It’s no secret that the American Humanist Association is concerned about recent attempts to further erode the wall of separation between church and state. The Supreme Court’s decision to allow the Bladensburg cross to stand certainly challenged that standard. However, the decision was a narrow one, and we’re beginning to see the silver lining through the clouds. The separation between religion and government is critical, and protects religion and government alike from undue pressure and interference. Some courtrooms still recognize this, as the recent victory in Williamson v. Brevard County demonstrates.
County commissioners in Brevard County, Florida, have long forbidden atheists, humanists, and non-traditional religious officials from delivering invocations at public board meetings. Equal representation matters, and local government is one of the most valuable spaces in which a marginalized or minority community can make their presence known. Sadly, the county commissioners were actively working against that awareness and recognition. Chapters and affiliates of the American Humanist Association, including the Central Florida Freethought Community, the Humanist Community of the Space Coast, and the Space Coast Freethought Association, filed a lawsuit against the commissioners in 2015, arguing that the commission must open its invocations to all religious and nonreligious community leaders (if there were to be invocations at all).
After an earlier victory in September 2017, last week the 11th U.S. Circuit Court of Appeals held that Brevard County violated the Establishment Clause of the First Amendment. The systematic exclusion of minority faith groups from delivering invocations is a clear violation of the Constitution and existing Supreme Court precedent. The Appignani Humanist Legal Center led an amicus (friend-of-the-court) brief in this case, arguing that “[t]he Supreme Court has made clear that even in the context of legislative prayer…the practice must be inclusive and nondiscriminatory towards religious minorities and nonbelievers.”
The decision directly referenced the AHA’s definition of humanism and our work:
According to the American Humanism Association [sic], ‘Humanism is a progressive philosophy of life that, without theism and other supernatural beliefs, affirms our ability and responsibility to lead ethical lives of personal fulfillment that aspire to the greater good of humanity.’ … Three of the Secular Humanist plaintiffs have been ordained as humanist clergy by the Humanist Society. The parties agree that the plaintiffs’ beliefs ‘are strongly held and very important to them, having a place in their lives equal to the significance that theistic beliefs have in the lives of Christians, Jews, and adherents of other monotheistic faiths.’

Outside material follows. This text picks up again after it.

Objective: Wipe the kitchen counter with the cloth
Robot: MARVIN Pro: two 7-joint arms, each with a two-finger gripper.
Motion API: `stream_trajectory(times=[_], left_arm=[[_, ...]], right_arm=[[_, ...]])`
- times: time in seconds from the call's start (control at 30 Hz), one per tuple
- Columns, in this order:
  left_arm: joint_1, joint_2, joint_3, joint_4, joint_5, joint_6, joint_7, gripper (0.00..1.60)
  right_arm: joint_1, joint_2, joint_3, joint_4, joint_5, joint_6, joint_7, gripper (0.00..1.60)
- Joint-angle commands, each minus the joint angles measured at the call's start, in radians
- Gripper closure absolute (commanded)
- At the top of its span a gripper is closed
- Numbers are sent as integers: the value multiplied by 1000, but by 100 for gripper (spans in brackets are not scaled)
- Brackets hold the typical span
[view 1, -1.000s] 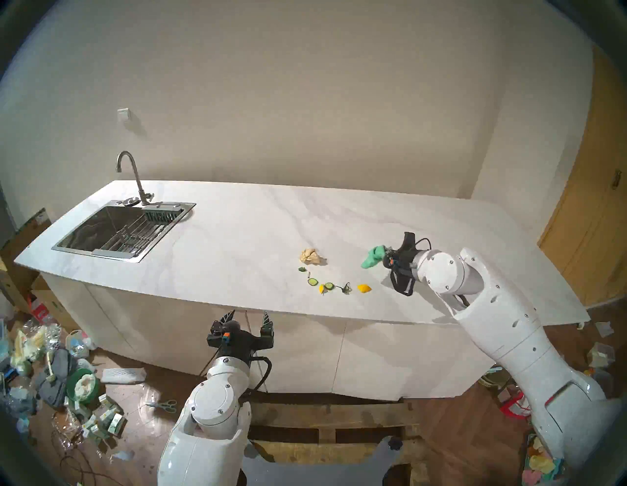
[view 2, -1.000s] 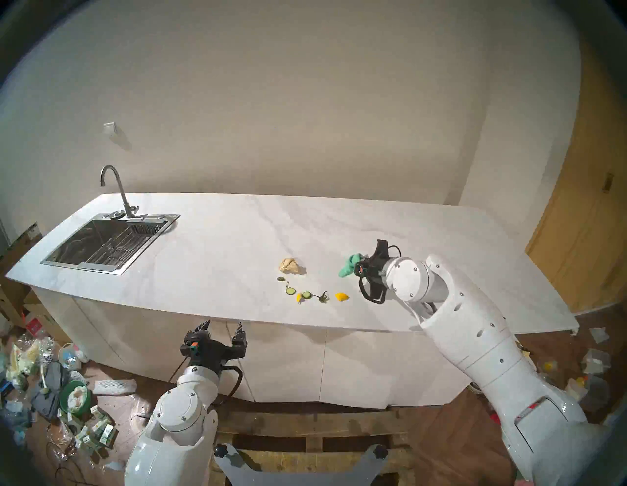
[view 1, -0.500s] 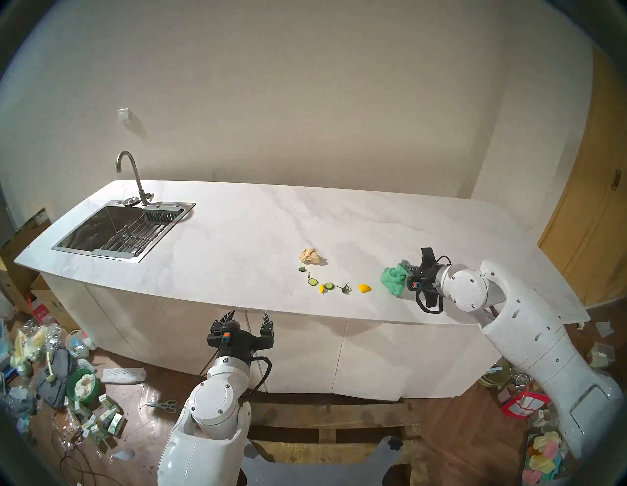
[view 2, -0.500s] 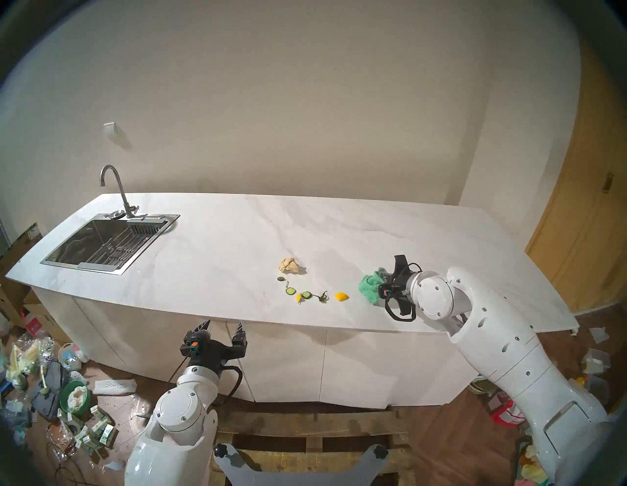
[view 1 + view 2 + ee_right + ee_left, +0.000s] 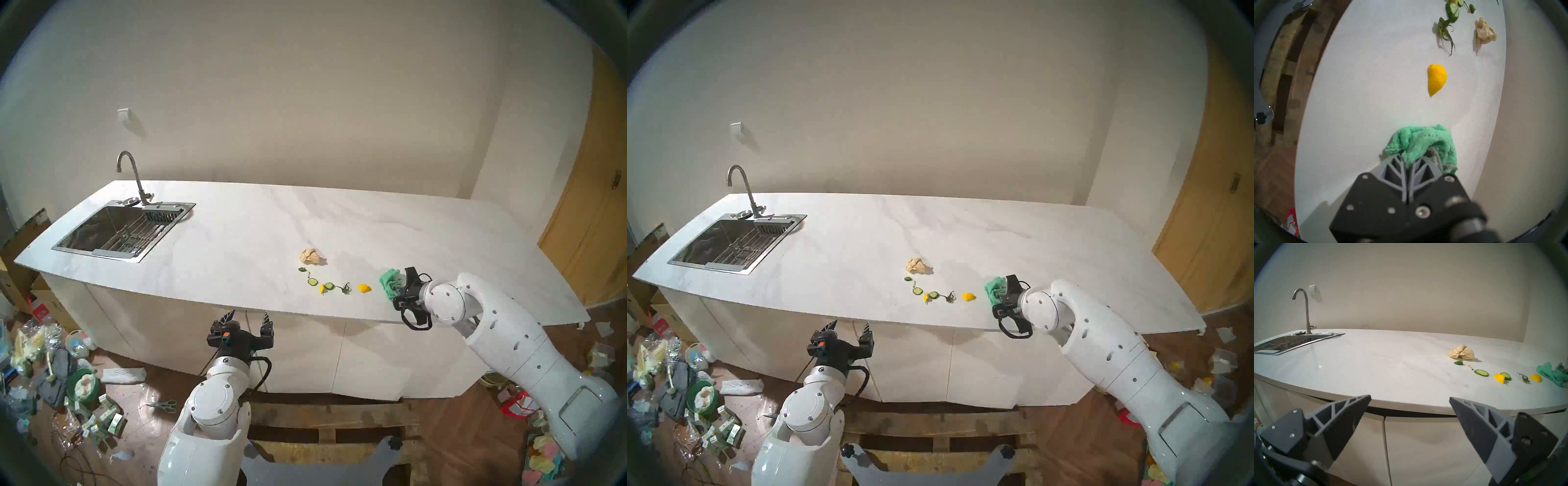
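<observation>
One tool does the work: the right tool [image 5: 1407, 162], clamped on the cloth [image 5: 1421, 142] near the surface's [image 5: 237, 237] front-right edge, should press flat, then sweep toward the lemon piece [image 5: 1436, 78]; the left tool [image 5: 249, 317] idles, jaws apart.

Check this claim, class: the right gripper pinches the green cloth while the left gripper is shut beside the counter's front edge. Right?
Wrong about the left gripper: the left wrist view shows its fingers spread apart and empty. The right gripper does pinch the green cloth.
</observation>
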Motion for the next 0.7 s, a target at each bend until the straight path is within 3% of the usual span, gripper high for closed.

Humanism and humanists belong in interfaith spaces, and legislative openings are no exception. Brevard County Commissioners clearly need reminding that the nonreligious population is present and active in their communities—and won’t back down from a fight.
This victory may have seemed obvious: the Supreme Court decided in Greece v. Galloway that any legislative body that allows prayer must implement policy that forbids discrimination based on faith, including a minority religion or atheism, in deciding who may provide the invocation. Despite this clear legal precedent, our opponents will not stop in their effort to redefine the First Amendment of the Constitution. Unfortunately for them, we won’t stop defending it.